COVID-19 and property taxes

Taxing units are still heavily reliant on property tax revenue and many taxpayers are still facing difficult financial situations. With both sides needing financial relief, there are no easy answers when it comes to drawing hard lines. Both taxing units and taxpayers are dealing with income shortfalls and may not receive the resources they need for this year. However, local officials for Smith County are looking to provide some relief for taxpayers in 2021. 

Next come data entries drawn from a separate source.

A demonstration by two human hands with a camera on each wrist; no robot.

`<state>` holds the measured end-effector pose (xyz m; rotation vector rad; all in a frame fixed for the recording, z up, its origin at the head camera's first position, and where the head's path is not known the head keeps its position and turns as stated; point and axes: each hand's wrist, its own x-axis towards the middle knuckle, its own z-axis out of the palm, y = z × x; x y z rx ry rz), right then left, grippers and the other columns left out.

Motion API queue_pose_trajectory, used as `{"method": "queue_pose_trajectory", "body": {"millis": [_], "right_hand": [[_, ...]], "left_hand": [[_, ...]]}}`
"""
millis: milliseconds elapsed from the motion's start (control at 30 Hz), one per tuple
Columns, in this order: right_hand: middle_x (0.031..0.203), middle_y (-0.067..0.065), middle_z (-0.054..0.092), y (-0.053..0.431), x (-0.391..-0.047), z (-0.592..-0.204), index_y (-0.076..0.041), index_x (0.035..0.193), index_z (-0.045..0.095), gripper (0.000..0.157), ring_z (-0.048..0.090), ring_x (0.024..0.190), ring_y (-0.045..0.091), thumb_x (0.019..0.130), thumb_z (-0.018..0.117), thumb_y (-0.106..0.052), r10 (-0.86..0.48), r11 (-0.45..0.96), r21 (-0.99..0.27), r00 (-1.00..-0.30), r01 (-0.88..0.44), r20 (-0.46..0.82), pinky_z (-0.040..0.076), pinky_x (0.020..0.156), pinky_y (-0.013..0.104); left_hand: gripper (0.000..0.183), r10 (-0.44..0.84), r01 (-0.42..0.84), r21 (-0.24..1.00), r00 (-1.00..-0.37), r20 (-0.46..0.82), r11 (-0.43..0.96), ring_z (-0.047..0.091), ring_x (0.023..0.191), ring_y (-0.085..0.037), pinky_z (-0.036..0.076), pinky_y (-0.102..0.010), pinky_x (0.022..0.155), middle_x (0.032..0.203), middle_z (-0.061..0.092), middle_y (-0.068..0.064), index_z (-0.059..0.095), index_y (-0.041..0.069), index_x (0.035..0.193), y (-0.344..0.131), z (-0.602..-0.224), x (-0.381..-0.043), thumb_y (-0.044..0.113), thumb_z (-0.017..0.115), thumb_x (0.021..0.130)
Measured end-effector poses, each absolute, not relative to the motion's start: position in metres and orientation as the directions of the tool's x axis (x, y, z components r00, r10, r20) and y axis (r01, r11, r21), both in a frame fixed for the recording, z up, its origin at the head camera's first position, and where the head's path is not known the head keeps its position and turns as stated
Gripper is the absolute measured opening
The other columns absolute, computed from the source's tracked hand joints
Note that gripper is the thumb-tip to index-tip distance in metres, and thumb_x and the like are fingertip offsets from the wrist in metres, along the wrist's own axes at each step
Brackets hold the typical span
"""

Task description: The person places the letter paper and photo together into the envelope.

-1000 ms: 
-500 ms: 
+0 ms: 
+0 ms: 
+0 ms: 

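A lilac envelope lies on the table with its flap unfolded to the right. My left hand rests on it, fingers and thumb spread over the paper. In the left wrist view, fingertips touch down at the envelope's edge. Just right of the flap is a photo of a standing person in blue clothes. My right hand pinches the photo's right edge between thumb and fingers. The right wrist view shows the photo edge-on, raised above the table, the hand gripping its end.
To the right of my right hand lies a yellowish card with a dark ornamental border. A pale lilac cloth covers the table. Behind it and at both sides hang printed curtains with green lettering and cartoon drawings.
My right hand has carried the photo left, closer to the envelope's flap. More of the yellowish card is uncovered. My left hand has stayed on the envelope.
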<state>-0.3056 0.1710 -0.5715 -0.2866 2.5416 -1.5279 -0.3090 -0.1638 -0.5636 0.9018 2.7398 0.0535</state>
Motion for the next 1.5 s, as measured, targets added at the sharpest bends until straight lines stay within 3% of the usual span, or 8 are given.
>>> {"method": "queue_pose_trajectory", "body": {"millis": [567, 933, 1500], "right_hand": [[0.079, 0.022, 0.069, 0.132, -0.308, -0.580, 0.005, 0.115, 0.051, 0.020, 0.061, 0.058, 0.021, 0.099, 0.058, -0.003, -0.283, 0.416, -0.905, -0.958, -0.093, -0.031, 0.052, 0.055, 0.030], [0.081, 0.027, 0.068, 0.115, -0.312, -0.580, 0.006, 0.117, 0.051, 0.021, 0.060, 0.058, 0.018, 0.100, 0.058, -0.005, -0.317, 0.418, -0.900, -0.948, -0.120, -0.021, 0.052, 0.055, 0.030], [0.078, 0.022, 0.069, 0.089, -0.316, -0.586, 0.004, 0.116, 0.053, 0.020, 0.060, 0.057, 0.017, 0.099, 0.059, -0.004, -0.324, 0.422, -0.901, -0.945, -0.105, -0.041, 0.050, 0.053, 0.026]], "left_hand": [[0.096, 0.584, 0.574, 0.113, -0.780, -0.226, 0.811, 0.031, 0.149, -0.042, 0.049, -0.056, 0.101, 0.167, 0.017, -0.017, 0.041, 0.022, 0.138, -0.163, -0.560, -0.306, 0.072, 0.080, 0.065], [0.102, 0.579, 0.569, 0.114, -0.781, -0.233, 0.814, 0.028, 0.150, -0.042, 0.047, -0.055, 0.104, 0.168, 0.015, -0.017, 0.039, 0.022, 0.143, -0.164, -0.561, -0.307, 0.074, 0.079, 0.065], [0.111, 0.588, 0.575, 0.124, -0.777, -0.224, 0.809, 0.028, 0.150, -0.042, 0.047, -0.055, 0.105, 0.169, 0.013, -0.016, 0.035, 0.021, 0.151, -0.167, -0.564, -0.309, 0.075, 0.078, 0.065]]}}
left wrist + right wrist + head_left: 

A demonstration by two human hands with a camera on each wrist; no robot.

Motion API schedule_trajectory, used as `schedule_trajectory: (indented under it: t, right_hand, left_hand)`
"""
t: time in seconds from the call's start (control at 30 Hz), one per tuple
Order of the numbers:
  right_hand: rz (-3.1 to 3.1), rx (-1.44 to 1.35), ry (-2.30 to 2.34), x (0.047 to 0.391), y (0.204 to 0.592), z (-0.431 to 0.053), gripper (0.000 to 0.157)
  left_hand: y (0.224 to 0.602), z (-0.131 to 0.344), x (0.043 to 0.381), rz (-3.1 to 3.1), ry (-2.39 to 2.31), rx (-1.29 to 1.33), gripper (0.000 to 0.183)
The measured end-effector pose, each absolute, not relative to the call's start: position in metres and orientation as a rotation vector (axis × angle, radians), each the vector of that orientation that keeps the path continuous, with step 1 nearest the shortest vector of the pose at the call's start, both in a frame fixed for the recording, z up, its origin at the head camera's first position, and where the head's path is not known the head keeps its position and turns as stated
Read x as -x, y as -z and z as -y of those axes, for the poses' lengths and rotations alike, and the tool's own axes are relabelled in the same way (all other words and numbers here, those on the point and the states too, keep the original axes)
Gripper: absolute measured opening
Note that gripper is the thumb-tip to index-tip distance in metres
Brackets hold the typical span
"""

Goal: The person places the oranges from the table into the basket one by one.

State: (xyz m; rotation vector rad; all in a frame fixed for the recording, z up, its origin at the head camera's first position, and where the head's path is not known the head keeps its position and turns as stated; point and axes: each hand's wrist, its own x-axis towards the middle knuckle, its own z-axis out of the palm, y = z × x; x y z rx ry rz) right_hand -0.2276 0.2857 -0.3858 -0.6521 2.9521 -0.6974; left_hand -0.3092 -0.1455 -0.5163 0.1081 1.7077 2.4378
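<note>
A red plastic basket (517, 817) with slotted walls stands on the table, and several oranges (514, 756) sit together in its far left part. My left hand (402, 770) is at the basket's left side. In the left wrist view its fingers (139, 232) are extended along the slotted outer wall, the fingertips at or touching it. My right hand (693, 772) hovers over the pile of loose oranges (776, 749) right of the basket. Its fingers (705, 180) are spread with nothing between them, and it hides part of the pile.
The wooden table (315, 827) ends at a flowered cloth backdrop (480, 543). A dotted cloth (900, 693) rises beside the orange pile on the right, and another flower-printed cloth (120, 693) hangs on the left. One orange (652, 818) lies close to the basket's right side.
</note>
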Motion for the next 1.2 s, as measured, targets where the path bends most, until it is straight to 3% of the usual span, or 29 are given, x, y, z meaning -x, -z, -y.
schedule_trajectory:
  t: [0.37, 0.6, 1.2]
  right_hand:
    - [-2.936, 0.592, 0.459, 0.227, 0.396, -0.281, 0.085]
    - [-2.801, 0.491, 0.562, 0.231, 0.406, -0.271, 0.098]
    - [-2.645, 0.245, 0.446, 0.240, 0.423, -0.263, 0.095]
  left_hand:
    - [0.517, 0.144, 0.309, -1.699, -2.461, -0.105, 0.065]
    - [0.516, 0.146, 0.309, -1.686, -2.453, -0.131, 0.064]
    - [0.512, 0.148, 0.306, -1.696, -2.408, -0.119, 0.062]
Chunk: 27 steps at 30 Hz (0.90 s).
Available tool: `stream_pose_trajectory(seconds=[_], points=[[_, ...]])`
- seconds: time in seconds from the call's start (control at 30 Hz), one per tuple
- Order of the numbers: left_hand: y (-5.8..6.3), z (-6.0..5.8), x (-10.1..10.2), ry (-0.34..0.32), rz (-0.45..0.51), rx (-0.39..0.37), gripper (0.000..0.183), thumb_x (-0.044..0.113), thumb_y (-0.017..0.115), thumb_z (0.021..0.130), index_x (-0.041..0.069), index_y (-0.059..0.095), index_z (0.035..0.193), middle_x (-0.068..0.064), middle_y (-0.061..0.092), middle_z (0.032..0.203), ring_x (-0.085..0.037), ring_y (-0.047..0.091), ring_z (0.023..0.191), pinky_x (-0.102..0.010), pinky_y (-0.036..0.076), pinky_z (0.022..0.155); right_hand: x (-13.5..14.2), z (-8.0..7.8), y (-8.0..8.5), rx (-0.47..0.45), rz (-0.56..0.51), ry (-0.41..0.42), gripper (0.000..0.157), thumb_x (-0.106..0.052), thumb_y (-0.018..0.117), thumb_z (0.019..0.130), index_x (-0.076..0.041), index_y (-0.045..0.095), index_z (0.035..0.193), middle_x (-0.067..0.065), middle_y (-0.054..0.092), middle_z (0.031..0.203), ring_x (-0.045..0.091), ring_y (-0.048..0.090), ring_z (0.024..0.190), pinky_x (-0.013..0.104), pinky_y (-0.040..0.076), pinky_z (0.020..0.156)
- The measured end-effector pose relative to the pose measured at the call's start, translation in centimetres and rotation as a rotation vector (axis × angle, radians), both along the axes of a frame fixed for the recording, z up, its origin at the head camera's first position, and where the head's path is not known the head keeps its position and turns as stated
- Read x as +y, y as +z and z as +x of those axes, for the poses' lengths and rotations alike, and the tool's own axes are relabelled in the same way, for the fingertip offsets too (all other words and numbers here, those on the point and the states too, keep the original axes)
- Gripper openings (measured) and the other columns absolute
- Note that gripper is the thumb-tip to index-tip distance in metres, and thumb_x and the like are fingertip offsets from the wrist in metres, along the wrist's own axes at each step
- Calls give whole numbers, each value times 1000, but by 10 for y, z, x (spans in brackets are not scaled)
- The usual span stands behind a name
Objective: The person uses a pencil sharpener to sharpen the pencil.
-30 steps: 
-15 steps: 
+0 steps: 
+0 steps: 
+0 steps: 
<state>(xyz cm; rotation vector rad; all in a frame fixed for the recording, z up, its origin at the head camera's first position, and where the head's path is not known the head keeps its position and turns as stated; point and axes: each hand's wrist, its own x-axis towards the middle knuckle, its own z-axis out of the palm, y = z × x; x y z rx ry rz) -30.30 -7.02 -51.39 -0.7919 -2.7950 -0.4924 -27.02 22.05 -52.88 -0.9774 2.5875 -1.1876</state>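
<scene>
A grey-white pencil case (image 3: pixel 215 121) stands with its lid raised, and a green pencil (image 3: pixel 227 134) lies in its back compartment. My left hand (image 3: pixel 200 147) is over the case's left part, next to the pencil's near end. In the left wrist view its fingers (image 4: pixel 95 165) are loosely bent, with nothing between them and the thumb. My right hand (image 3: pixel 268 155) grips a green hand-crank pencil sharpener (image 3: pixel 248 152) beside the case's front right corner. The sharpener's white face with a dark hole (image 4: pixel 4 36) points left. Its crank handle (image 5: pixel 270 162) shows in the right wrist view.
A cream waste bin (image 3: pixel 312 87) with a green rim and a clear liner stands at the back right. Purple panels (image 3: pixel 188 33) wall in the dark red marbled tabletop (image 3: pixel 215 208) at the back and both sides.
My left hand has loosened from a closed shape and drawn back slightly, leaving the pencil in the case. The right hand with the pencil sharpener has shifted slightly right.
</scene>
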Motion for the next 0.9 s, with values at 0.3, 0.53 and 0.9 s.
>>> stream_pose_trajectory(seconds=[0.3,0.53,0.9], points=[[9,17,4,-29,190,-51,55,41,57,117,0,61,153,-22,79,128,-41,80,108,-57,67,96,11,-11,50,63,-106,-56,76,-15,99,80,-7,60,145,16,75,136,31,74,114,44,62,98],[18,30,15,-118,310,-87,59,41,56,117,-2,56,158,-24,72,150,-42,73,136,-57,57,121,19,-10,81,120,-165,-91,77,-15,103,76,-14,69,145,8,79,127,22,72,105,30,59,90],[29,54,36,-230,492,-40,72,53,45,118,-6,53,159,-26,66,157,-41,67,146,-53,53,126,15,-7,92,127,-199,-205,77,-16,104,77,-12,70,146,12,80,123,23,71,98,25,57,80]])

In August 2020, the Smith County Commissioners Court, a group of local county officials who decide the budget for Smith County, filed the county budget for the 2021 fiscal year. This budget includes lowering the county property tax rate from 34.5 cents per $100 valuation to 33.5 cents in an effort to lessen the financial hardships of citizens in the community. Smith County Judge Nathaniel Moran says the 2021 fiscal budget is about “tightening our belt” to provide relief where the county has the means to do so. Additionally, the City of Tyler announced in a press release that their 2021 budget aims to lower their tax rate from 25.99 cents to 25.9 cents per $100 valuation to account for taxpayer’s economic hardships. In the case of the Smith County and the City of Tyler’s 2021 budget, both entities determined Tyler, TX was in a financial situation to try and relieve taxpayers next year. Since Smith County has made previous decisions to build the county’s reserve, they have enough money in reserve to give financial relief to taxpayers without jeopardizing their duties to the community. 

By seeing how property taxes are used to make the improvements I passively observed, I feel a deeper sense of community with this city and the changes being made. Beyond understanding, I now know I can be a part of those changes and seek to improve Tyler in my own way, even if I may not be a homeowner yet. Though I do not pay property taxes now, I want to be involved with how those taxes improve the area around me. How are they improving my community? Are taxes providing better schools for children to learn in, better parks and roads for people to use, better resources for people who may not have them, and better lives for those who need it? I will no longer passively observe, but actively participate.

Autumn VanBuskirk has lived in Tyler, Texas, since childhood and is currently studying English and Language and Technology at University of Texas at Tyler. For her freelance project, Autumn took a deep dive into how property taxes are administered in Tyler. Her essay and accompanying podcast demystifies this system for the rest of us and shows just how much the coronavirus pandemic has left no corner of our city untouched.